Content starts
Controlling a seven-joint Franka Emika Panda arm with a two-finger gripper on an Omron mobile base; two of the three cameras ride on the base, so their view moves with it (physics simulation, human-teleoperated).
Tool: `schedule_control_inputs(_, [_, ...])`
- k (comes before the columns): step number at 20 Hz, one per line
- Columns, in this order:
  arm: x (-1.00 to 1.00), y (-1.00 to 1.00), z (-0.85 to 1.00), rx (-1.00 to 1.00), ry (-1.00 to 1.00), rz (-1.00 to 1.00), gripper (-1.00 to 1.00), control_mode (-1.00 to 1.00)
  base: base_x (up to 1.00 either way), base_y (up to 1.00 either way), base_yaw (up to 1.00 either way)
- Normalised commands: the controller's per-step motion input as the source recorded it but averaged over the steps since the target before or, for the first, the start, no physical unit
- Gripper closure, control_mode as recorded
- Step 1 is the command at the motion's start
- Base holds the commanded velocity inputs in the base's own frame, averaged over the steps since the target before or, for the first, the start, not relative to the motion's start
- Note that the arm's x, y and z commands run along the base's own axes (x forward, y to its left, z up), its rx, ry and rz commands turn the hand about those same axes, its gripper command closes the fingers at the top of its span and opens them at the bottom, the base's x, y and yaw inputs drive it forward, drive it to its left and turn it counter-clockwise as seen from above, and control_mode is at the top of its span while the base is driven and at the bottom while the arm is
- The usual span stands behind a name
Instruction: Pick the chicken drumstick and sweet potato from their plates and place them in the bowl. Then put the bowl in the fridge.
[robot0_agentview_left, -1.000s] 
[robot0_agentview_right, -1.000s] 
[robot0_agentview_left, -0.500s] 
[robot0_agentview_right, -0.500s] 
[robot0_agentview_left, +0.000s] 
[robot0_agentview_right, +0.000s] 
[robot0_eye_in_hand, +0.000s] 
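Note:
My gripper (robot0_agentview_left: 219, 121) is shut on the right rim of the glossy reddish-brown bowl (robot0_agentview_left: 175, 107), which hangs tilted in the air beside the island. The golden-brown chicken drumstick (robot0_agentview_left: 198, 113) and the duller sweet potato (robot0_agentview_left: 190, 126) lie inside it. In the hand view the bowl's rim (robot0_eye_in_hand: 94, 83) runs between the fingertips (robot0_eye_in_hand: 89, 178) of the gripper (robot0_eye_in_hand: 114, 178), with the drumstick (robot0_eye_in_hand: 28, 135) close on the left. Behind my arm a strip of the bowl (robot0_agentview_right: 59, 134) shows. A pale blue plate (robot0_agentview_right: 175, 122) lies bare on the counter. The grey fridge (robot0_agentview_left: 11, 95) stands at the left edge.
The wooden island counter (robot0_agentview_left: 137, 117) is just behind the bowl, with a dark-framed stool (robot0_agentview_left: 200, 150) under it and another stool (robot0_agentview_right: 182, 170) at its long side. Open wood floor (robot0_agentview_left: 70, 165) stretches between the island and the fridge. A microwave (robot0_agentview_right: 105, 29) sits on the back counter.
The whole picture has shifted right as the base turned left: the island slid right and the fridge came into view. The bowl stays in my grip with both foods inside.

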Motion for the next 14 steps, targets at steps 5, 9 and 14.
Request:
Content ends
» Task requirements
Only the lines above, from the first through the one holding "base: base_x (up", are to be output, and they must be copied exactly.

» Finished exercise
Controlling a seven-joint Franka Emika Panda arm with a two-finger gripper on an Omron mobile base; two of the three cameras ride on the base, so their view moves with it (physics simulation, human-teleoperated).
Tool: `schedule_control_inputs(_, [_, ...])`
- k (comes before the columns): step number at 20 Hz, one per line
- Columns, in this order:
  arm: x (-1.00 to 1.00), y (-1.00 to 1.00), z (-0.85 to 1.00), rx (-1.00 to 1.00), ry (-1.00 to 1.00), rz (-1.00 to 1.00), gripper (-1.00 to 1.00), control_mode (-1.00 to 1.00)
  base: base_x (up to 1.00 either way), base_y (up to 1.00 either way), base_yaw (up to 1.00 either way)

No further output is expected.